El islamismo político es ya en un actor fundamental en la ribera sur del Mediterráneo, y eso es algo que a la acobardada Europa le debería preocupar. Su modelo de vida es sustancialmente incompatible con el nuestro. Es como si Europa se deslizara hacia los oscuros siglos en los que el poder de la Iglesia católica establecía las normas de conducta a las que todos se debían sujetar. La alianza entre el trono y el altar, que solo empezó a disolverse con la Revolución francesa de 1789. Para el Islam político es decisivo fundirse con las estructuras de los estados en los que se ha impuesto; está por ver si, cruzada esa frontera, queda abierta la posibilidad de emprender el retorno. En Irán, después de la revolución de Jomeini, se cercenó de cuajo la alternativa laica y liberal. Se construyó un estado teocrático, que ha perseguido, encarcelado, torturado y asesinado a todos los opositores que han caído en sus manos. Es evidente que en Turquía existe todavía una democracia formal, pero no lo es menos que Erdogán está levantando un tinglado del que será complicado desembarazarse si en el futuro la oposición laica consigue ganarle en la urnas. El Ejército, el gran temor de los islamistas turcos, está siendo radicalmente depurado. Lo demás, piensa Erdogán, se le irá dando por añadidura.
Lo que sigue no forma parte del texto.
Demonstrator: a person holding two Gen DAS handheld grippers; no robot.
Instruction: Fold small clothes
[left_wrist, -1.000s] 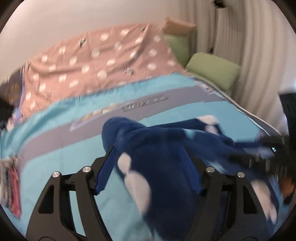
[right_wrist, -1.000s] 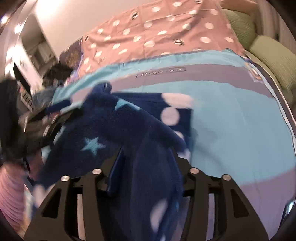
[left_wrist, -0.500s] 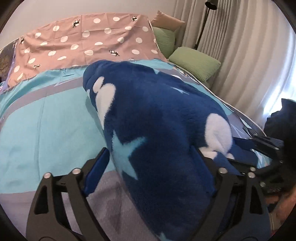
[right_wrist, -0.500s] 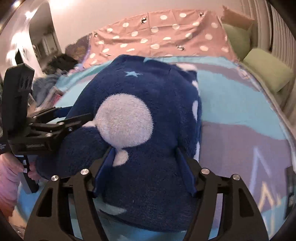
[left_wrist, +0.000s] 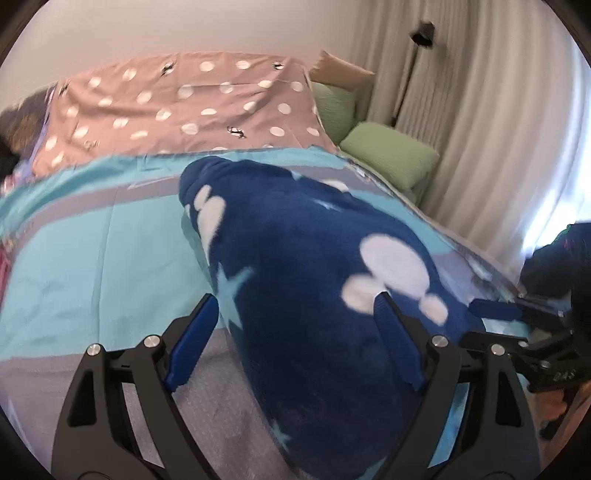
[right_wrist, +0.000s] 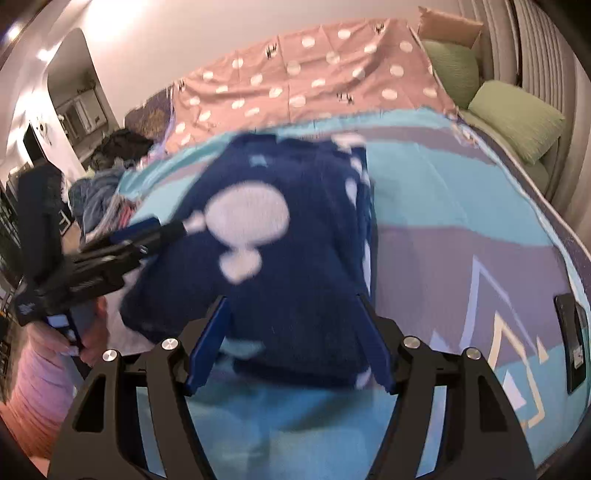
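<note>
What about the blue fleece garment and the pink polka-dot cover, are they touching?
Apart. The left wrist view shows a strip of turquoise bedspread between the far end of the blue fleece garment and the pink polka-dot cover.

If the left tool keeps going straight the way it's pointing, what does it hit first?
Most likely the blue fleece. It fills the space between the left tool's open fingers and lies directly ahead on the bed; the right finger already looks against it, though depth is unclear.

- We see a bed (right_wrist: 461, 192) under a turquoise-and-grey cover.
- A pink dotted sheet (left_wrist: 184, 107) spans its far end.
- Green pillows (left_wrist: 388, 155) lie at the far right corner, beside pale curtains (left_wrist: 480, 129).
- A black flat device (right_wrist: 572, 343) sits near the bed's right edge.
</note>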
En Marruecos, Túnez, Egipto, en casi todo Oriente Medio, el islamismo se ha impuesto. Poco queda de las corrientes laicas, liberales o socialistas; es verdad que nada hicieron por afianzarse, así que los islamistas han aprovechado las elecciones para encaramarse al poder. Solo los militares, qué paradoja, pueden, todavía, tal vez en Egipto o Argelia, frenar al islamismo político. En Marruecos, el dique es la corona. Son los últimos frenos. Lo sucedido con el crucero de homosexuales clarifica qué es lo que hay dentro de cualquiera de esos movimientos: la intolerancia. Es un mundo impermeable, con el que es imposible establecer un diálogo. En vísperas de la guerra civil de Argelia, en la década de los noventa del pasado siglo, estuve en este país y tuve oportunidad de conocer a un militante destacado del Frente Islámico de Salvación (FIS), que se aprestaba a barrer en las elecciones legislativas, que finalmente no se celebraron: los militares las cancelaron. Esa persona, culta y agradable, era un frontón cuando se le planteaban cuestiones como la del derecho de los laicos a no aceptar los preceptos del islam. Su respuesta, una y otra vez, fue siempre la misma: "el sagrado Corán dice..." No hubo manera de establecer el debate de acuerdo con lo que en Occidente es habitual. Era imposible que aceptase el derecho a la discrepancia, porque "el sagrado Corán" establece las normas de obligado cumplimiento.

Ese es el camino que, desde Erdogan hasta los Hermanos Musulmanes, se quiere instaurar. Para eso sirven esencialmente las "primaveras árabes": transitar de las dictaduras a las teocracias.